TASK OBJECTIVE
Every line below is to be given again precisely; images are to be left out.
SUPPLIED INFORMATION Block Start
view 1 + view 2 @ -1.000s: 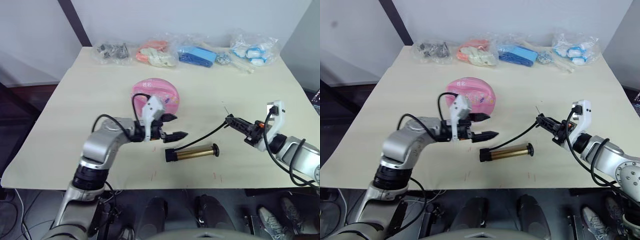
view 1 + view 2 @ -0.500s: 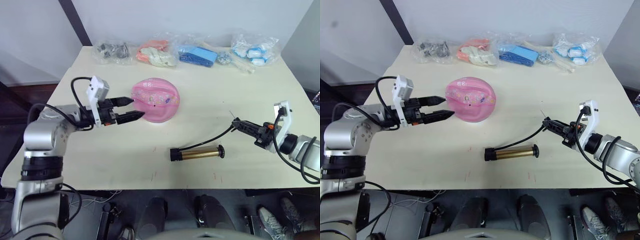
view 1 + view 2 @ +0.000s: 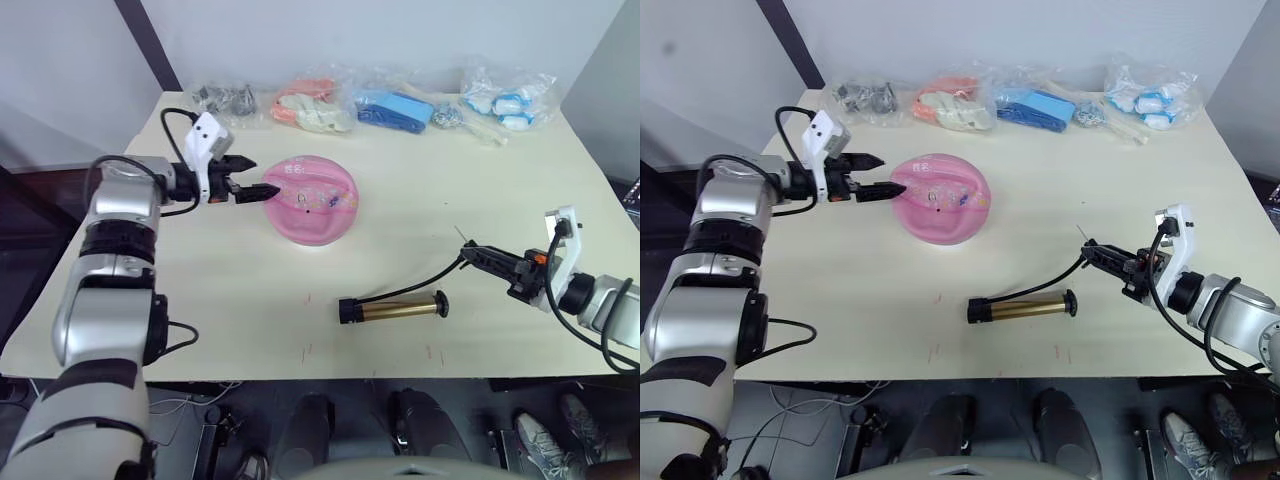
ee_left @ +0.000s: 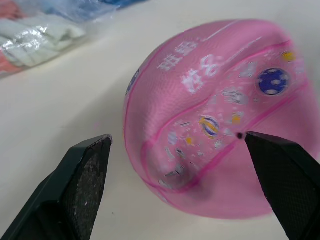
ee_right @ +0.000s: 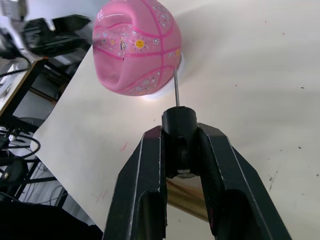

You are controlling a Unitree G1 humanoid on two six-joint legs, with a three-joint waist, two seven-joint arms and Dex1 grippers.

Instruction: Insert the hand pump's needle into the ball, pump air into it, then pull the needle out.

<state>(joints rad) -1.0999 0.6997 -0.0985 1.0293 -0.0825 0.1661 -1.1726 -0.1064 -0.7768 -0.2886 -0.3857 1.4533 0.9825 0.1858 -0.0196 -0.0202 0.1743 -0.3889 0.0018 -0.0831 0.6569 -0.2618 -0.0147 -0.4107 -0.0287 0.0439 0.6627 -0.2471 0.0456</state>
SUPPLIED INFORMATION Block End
ANSWER TO THIS PROBLEM
view 1 + view 2 @ -1.000s: 
view 1 + view 2 @ -0.500s: 
view 1 + view 2 @ +0.000s: 
ee_left @ +0.000s: 
ee_right @ +0.000s: 

You are controlling a Unitree G1 humanoid on two six-joint legs, with a three-joint waist, two seven-joint arms and Dex1 grippers.

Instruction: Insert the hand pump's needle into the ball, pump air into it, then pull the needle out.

<state>(joints rad) -1.0999 0.6997 -0.0985 1.0293 -0.0825 0.1661 -1.1726 -0.1064 -0.7768 -0.2886 -0.3857 1.4533 0.9825 0.1858 -0.0196 -0.0202 0.1743 -0.3889 0.0018 -0.0831 0.6569 -0.2618 -0.0147 -0.4107 -0.0287 0.0439 0.6627 -0.2471 0.0456</state>

This exercise has nothing more to it.